◆ Problem details:
Gather every line below where "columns" appears.

Data excerpts:
▼
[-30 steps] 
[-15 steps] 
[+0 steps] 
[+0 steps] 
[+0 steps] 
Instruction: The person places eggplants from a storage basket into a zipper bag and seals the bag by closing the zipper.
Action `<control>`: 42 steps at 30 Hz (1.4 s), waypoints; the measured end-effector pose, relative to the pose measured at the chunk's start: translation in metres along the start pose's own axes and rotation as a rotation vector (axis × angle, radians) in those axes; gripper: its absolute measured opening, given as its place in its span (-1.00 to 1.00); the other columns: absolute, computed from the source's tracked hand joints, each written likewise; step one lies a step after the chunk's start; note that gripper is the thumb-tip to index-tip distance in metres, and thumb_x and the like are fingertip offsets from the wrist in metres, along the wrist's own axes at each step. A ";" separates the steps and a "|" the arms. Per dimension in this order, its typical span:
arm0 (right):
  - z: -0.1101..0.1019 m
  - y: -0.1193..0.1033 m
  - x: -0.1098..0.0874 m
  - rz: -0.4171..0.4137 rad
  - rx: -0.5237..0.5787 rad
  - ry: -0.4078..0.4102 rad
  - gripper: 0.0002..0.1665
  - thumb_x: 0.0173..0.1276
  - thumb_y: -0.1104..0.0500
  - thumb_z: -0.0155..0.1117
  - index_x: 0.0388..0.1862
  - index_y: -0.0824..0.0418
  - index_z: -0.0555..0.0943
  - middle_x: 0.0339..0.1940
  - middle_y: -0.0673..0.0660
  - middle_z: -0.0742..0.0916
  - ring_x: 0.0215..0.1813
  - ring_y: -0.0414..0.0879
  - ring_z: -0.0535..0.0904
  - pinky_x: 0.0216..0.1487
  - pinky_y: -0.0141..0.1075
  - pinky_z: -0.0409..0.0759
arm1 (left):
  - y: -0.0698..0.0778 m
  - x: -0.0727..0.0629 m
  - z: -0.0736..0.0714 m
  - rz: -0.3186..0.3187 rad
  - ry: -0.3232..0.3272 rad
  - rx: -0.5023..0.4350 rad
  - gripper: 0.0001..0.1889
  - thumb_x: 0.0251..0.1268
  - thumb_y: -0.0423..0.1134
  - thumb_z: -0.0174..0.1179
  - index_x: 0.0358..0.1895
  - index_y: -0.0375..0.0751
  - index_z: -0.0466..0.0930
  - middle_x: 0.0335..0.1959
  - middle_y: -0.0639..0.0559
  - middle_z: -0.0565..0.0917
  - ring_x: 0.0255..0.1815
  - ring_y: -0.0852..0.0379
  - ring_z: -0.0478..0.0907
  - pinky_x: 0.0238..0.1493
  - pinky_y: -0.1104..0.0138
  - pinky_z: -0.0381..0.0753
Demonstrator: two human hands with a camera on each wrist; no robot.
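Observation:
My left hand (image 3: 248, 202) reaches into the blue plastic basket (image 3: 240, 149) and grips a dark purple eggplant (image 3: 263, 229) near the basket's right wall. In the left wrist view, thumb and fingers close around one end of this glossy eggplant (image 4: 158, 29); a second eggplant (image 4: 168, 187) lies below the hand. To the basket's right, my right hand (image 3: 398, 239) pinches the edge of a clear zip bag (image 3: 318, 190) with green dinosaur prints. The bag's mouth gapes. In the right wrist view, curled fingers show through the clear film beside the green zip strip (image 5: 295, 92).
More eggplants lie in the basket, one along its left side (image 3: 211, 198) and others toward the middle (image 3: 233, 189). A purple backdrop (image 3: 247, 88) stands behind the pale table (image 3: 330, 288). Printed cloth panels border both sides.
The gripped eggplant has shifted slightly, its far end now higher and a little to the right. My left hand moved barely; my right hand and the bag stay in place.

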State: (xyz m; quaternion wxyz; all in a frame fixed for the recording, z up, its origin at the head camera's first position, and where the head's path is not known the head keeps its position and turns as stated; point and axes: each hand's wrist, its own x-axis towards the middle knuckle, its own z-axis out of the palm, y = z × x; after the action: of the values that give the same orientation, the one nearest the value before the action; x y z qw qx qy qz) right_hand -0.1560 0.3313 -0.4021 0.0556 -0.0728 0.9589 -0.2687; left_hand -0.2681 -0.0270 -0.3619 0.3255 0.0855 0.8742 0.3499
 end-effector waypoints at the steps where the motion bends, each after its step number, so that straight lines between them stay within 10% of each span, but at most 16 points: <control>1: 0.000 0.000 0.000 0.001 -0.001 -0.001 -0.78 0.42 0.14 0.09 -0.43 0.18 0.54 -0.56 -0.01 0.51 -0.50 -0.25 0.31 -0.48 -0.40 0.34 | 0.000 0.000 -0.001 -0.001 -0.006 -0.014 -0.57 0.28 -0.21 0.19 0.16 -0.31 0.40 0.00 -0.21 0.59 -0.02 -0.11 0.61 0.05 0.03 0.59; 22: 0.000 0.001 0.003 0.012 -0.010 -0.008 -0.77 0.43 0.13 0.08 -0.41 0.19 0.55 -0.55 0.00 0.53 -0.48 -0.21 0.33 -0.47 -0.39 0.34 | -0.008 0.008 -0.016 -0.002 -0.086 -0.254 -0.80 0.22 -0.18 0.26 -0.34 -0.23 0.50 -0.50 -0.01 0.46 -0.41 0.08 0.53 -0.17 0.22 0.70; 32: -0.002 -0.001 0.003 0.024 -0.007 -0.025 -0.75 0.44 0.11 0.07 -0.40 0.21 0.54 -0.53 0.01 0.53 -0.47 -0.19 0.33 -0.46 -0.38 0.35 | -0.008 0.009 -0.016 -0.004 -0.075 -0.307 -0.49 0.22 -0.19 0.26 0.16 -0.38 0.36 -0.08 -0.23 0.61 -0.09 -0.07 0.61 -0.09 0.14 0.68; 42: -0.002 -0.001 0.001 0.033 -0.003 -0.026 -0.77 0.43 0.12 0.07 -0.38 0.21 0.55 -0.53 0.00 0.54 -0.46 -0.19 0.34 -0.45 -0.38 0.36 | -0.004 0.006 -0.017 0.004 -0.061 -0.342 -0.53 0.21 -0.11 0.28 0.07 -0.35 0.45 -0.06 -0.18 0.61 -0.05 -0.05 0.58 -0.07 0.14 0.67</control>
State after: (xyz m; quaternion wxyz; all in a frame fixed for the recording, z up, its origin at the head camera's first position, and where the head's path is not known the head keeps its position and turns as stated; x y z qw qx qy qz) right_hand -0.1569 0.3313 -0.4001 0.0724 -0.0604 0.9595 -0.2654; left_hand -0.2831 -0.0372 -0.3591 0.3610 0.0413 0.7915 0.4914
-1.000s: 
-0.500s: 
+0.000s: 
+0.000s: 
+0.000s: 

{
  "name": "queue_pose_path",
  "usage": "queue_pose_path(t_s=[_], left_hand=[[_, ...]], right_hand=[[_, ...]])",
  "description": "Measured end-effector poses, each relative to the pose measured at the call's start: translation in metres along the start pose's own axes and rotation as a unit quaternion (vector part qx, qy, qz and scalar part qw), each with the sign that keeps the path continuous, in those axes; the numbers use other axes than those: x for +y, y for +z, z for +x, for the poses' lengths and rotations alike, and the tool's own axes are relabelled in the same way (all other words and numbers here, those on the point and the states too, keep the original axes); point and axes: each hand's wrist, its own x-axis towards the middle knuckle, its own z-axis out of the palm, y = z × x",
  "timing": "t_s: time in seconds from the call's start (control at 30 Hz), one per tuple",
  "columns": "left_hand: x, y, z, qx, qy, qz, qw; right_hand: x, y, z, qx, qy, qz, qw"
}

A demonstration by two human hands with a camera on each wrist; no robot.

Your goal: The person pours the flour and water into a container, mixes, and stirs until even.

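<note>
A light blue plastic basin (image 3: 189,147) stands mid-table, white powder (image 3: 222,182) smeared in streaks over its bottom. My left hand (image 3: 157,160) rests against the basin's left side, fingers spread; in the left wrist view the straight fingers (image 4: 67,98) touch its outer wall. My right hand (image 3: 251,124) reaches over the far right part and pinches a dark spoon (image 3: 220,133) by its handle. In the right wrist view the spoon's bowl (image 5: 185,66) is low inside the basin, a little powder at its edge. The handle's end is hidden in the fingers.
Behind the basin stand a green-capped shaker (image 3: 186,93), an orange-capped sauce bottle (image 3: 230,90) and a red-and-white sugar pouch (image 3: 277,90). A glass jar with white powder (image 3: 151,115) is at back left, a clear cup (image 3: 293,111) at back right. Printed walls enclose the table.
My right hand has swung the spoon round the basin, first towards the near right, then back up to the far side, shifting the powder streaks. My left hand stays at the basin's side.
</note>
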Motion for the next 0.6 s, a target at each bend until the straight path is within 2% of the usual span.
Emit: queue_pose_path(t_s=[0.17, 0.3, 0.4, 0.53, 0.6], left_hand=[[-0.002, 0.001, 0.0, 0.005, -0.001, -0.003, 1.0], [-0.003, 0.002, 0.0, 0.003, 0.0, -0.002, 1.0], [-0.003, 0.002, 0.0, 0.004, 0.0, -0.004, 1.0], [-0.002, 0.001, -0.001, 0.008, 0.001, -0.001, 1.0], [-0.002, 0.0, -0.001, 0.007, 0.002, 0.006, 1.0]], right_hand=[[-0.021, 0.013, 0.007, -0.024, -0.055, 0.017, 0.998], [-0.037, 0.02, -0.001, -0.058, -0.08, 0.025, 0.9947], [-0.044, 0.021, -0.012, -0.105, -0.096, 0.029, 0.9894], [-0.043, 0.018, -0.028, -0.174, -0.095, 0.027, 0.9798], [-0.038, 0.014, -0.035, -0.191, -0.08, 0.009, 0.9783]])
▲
◆ Your response:
Action `<control>`: 42 steps at 30 Hz (1.4 s), waypoints; the measured end-effector pose, relative to the pose measured at the chunk's start: translation in metres along the start pose's own axes and rotation as a rotation vector (axis × angle, radians) in those axes; gripper: its absolute measured opening, given as its place in its span (-1.00 to 1.00); the other columns: absolute, computed from the source's tracked hand joints, each written likewise; step one lies a step after the chunk's start; note that gripper is the thumb-tip to index-tip distance in metres, and thumb_x and the like are fingertip offsets from the wrist in metres, along the wrist's own axes at each step. A ";" separates the steps and a "|" the arms. Per dimension in this order, its typical span:
  "columns": "left_hand: x, y, z, qx, qy, qz, qw; right_hand: x, y, z, qx, qy, qz, qw"

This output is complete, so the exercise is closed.